WORK ITEM = Write out again, exactly, the lines below starting at the one with "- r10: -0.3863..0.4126" and ending at the one with "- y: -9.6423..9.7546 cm".

(Data items)
- - -
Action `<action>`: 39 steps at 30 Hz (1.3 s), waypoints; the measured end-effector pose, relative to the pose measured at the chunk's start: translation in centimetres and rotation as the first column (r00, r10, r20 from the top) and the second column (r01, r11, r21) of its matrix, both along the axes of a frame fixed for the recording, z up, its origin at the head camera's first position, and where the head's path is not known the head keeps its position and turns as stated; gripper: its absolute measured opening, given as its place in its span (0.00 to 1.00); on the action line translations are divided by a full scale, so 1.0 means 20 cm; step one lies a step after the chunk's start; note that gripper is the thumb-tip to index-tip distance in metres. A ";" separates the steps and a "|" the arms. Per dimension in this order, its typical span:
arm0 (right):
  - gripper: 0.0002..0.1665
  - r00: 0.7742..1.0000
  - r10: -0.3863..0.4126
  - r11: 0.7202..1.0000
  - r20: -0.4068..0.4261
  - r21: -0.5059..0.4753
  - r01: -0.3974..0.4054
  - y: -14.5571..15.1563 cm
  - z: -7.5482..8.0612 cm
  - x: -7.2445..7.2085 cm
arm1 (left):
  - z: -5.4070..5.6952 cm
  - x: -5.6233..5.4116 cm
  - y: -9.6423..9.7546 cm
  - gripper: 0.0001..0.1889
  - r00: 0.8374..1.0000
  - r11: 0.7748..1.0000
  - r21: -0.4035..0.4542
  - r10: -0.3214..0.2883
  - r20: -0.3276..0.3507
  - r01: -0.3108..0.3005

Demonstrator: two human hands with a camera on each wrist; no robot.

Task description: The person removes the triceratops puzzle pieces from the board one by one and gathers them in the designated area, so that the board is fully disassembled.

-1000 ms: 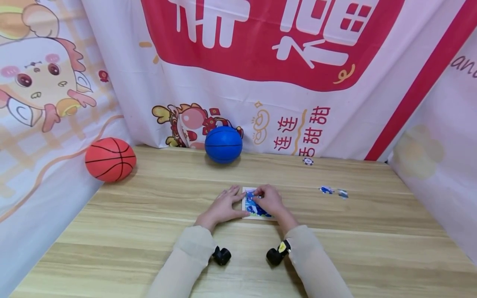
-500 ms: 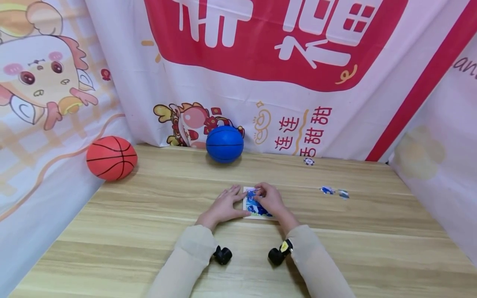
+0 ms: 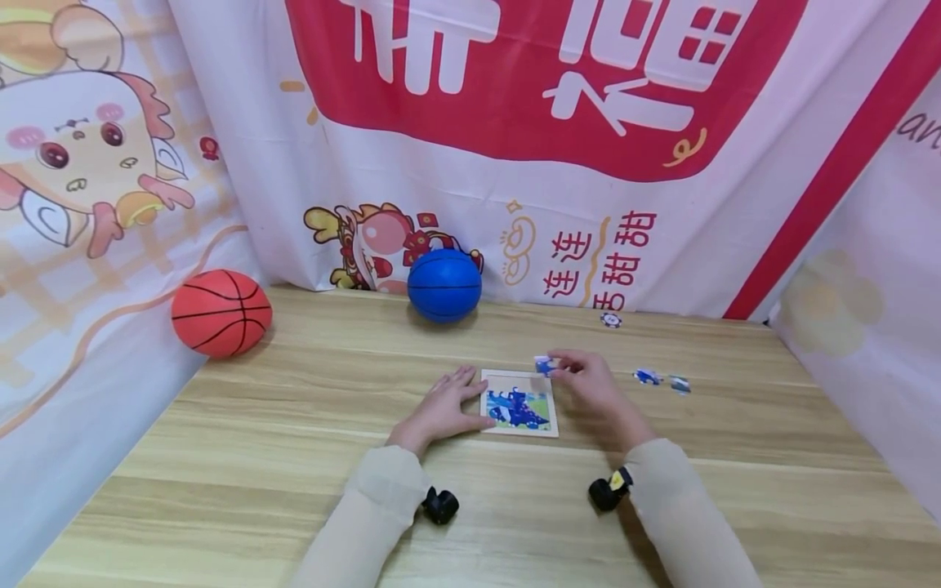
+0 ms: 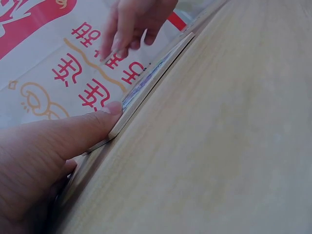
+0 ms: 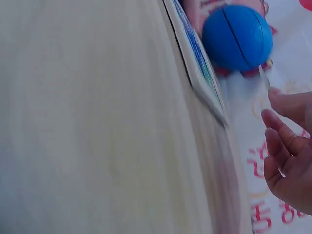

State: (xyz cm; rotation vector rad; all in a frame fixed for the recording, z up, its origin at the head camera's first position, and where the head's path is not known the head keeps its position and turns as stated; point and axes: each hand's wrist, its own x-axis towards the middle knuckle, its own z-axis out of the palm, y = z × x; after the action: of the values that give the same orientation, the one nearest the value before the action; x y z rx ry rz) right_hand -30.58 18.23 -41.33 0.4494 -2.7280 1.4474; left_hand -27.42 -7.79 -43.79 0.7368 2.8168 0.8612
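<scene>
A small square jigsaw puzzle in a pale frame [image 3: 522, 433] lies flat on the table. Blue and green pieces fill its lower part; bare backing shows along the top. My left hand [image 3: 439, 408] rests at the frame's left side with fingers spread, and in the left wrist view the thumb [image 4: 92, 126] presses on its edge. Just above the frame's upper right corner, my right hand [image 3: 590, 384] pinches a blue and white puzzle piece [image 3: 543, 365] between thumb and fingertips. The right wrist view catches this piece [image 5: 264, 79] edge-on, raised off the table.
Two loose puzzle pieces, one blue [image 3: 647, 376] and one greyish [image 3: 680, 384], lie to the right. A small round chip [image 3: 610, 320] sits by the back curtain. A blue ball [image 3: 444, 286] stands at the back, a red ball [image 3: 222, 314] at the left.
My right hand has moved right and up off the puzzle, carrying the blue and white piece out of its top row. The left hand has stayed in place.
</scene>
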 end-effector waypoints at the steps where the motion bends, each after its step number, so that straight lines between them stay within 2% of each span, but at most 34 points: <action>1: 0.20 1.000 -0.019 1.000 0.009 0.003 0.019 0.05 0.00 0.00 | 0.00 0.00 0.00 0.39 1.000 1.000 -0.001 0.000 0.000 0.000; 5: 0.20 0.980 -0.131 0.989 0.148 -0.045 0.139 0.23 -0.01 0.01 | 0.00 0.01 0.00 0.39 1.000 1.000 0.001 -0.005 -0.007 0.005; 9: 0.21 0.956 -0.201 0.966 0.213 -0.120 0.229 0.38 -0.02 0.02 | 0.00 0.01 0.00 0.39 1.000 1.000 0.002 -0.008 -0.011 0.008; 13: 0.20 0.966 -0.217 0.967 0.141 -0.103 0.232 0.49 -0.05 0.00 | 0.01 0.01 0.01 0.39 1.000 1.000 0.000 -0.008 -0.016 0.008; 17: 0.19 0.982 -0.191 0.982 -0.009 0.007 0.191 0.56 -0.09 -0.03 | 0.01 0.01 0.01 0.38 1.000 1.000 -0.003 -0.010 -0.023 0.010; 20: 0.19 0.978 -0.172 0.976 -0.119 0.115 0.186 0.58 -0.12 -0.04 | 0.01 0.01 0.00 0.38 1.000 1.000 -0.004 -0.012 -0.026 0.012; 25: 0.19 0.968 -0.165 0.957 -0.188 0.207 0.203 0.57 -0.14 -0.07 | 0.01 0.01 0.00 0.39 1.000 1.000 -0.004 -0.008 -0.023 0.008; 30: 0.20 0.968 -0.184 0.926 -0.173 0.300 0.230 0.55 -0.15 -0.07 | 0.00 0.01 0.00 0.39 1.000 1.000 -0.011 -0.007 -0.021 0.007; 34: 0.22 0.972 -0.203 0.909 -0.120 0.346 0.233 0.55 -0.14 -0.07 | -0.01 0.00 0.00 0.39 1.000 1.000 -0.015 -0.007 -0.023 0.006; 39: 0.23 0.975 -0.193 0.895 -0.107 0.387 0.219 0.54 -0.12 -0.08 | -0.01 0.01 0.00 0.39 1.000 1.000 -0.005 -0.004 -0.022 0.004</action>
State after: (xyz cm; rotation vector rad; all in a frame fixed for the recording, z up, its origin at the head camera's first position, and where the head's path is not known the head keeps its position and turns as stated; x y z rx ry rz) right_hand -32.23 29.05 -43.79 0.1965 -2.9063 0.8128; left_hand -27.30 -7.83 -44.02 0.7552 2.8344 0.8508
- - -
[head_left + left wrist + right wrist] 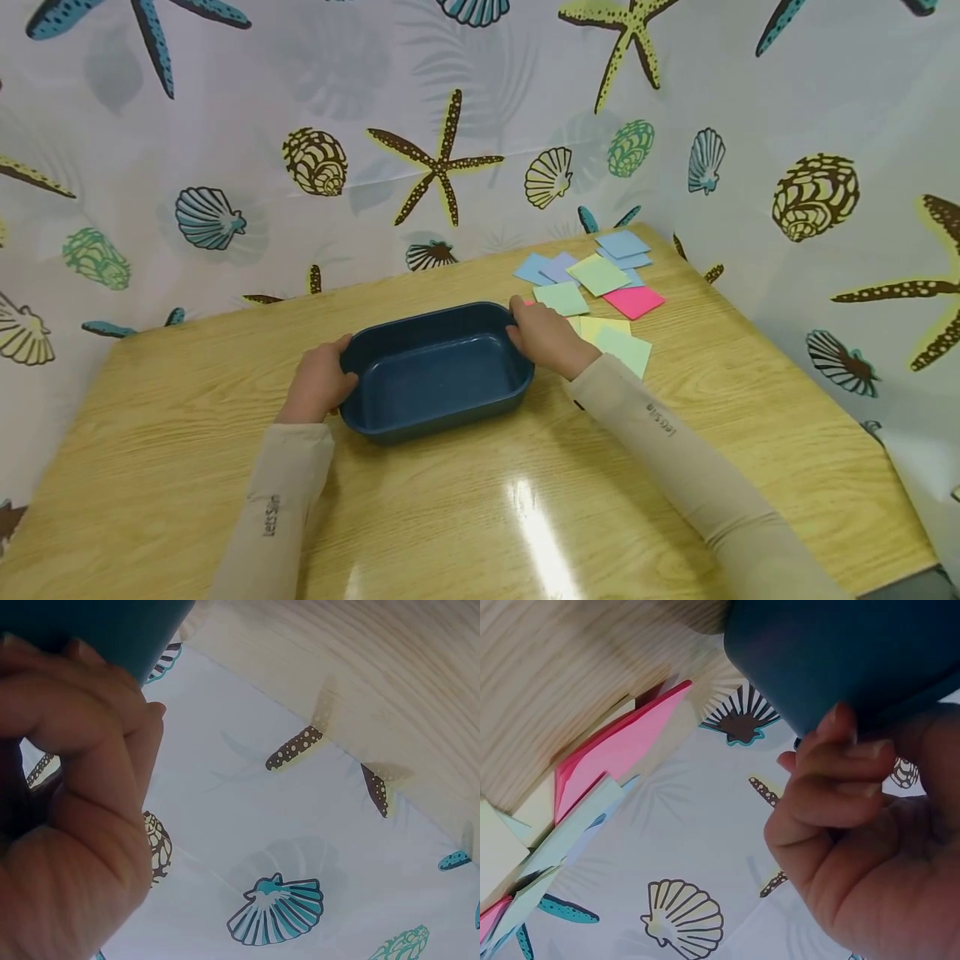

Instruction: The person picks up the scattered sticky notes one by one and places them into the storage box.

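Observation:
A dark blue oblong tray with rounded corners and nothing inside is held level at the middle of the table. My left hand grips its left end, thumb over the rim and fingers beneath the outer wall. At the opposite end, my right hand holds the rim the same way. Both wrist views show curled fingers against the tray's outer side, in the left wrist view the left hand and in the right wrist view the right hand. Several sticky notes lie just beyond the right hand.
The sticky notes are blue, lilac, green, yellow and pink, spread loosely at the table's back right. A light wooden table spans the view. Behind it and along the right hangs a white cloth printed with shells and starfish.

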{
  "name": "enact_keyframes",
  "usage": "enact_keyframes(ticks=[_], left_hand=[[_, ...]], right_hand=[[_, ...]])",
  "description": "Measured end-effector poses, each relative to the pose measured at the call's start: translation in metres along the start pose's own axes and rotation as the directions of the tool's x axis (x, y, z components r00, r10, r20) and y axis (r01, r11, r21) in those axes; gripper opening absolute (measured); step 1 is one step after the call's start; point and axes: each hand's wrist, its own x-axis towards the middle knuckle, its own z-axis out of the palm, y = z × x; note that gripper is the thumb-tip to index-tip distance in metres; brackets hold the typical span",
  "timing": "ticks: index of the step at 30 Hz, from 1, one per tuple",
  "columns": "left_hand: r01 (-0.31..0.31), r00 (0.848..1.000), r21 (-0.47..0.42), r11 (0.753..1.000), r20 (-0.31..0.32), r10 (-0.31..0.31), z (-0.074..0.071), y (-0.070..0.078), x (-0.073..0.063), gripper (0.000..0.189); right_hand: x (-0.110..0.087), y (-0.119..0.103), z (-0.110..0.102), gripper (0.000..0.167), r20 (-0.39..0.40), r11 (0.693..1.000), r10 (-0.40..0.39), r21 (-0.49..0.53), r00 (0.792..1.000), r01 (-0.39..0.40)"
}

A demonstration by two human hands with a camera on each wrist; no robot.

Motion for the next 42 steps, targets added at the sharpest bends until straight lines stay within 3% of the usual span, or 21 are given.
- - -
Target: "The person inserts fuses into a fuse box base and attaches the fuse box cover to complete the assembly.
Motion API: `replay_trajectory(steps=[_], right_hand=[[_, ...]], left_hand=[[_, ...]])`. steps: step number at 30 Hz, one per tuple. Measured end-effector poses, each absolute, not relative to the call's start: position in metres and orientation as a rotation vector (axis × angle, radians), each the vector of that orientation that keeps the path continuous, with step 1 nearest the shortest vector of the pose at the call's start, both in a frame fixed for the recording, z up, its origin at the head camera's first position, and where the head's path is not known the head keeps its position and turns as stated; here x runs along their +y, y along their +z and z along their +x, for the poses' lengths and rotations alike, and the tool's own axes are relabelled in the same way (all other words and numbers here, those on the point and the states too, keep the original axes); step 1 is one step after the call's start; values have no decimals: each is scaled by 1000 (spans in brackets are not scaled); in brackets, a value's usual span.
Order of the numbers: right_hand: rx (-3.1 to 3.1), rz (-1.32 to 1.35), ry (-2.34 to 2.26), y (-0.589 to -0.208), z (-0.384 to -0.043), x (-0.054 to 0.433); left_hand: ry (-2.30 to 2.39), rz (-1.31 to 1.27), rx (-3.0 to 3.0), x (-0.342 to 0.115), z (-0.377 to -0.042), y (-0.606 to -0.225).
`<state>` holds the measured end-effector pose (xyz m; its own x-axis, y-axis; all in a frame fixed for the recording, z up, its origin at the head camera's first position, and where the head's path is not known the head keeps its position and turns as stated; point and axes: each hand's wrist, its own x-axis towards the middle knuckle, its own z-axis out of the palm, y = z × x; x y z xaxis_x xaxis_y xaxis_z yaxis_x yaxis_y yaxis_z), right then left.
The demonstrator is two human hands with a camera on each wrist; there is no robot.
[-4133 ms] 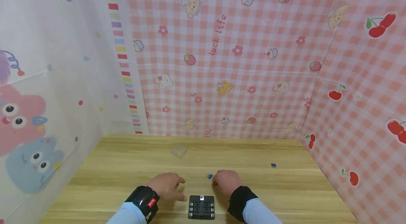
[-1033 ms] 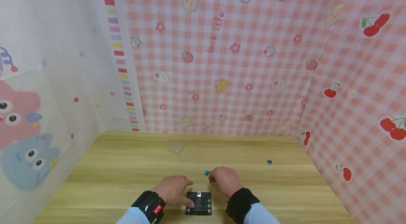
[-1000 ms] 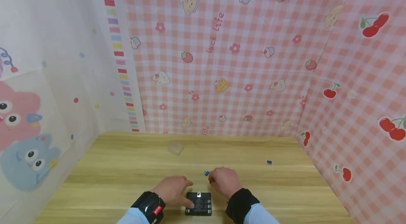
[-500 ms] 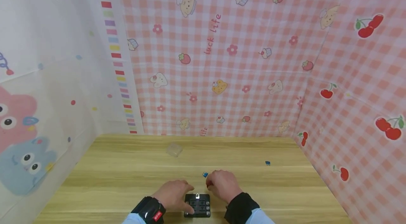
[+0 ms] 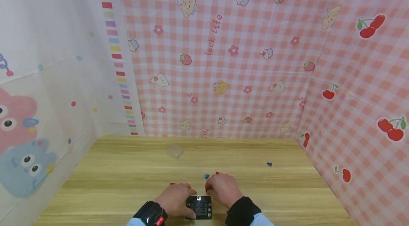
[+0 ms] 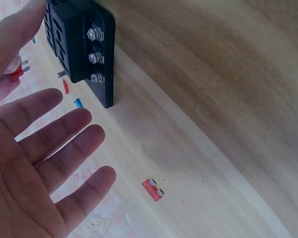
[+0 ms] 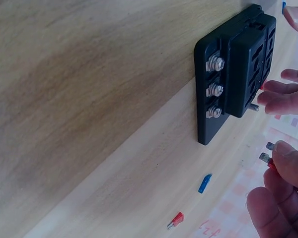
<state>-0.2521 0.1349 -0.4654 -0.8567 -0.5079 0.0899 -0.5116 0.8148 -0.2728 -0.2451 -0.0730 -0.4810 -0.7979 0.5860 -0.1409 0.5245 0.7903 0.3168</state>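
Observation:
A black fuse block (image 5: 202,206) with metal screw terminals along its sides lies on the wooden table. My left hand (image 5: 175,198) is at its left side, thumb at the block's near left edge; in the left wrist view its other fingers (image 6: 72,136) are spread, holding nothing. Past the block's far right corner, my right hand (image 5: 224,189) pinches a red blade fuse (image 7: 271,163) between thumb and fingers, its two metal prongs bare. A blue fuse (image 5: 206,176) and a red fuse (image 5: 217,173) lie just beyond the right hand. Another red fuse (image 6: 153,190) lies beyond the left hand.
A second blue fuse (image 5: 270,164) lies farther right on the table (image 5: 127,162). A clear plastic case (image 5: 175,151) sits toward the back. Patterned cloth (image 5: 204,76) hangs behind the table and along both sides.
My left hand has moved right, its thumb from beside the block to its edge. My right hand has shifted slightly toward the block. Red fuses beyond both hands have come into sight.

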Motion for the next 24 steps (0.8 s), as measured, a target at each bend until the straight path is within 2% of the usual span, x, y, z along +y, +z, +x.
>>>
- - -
ANSWER FOR THIS EXERCISE =
  - r10: -0.3863..0.4126
  - r11: 0.7202..1.0000
  - r20: -0.4068..0.4261
  - r21: -0.5059..0.4753
  - r01: -0.3974..0.4054
  - y: -14.5571..15.1563 cm
  - z: -7.5482..8.0612 cm
  - x: -7.2445..7.2085 cm
arm1 (left):
  - z: -5.4070..5.6952 cm
  - x: -5.6233..5.4116 cm
  - y: -9.6423..9.7546 cm

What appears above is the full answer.